EXERCISE DESCRIPTION:
Give back, exactly as written, the lines of the listing from the top through the line holding "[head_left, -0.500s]", and nothing more. Exclude pictures.
--- MATERIAL PROVIDED Enclosed Below ---
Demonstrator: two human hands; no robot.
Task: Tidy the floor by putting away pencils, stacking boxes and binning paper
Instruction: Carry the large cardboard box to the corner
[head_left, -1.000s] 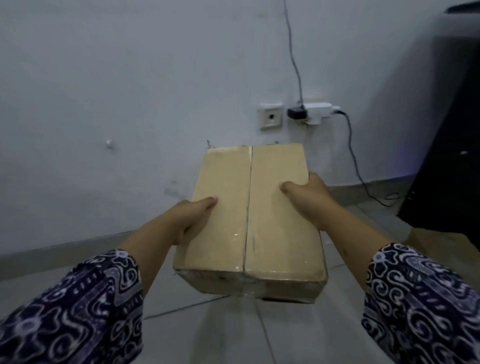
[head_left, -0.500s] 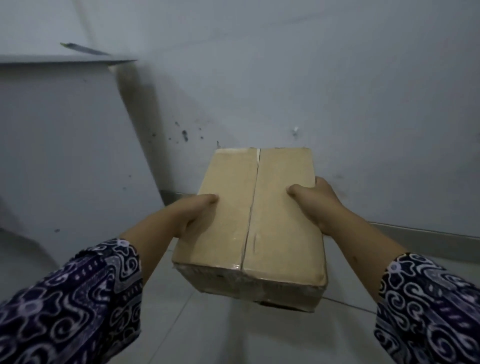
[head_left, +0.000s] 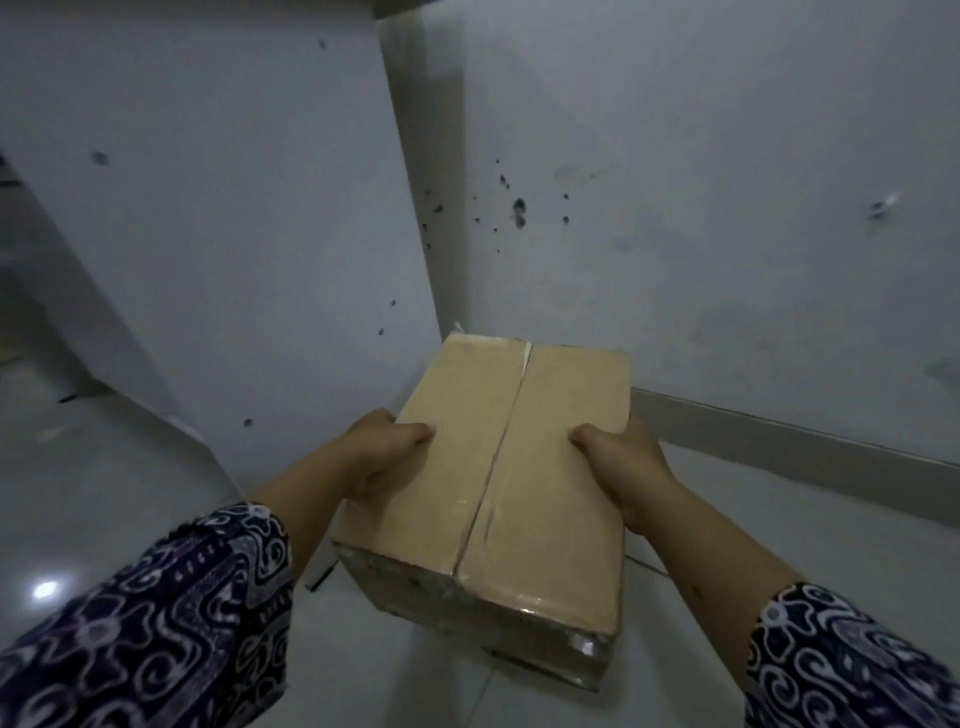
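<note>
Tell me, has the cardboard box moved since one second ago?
Yes. The cardboard box, carried by left hand and right hand, went left along the wall: the socket beside it has left the view.

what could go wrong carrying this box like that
Both hands, left and right, clamp the cardboard box by its sides with thumbs on top, and nothing shows support underneath, so it may slip. The glossy floor could be slick. The box hides the ground directly ahead.
</note>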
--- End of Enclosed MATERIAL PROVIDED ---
RESULT OF THIS TASK:
Demonstrator: two human hands; no robot.
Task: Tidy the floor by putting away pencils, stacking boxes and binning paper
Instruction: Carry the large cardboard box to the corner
[head_left, -1.000s] 
[head_left, -0.500s] 

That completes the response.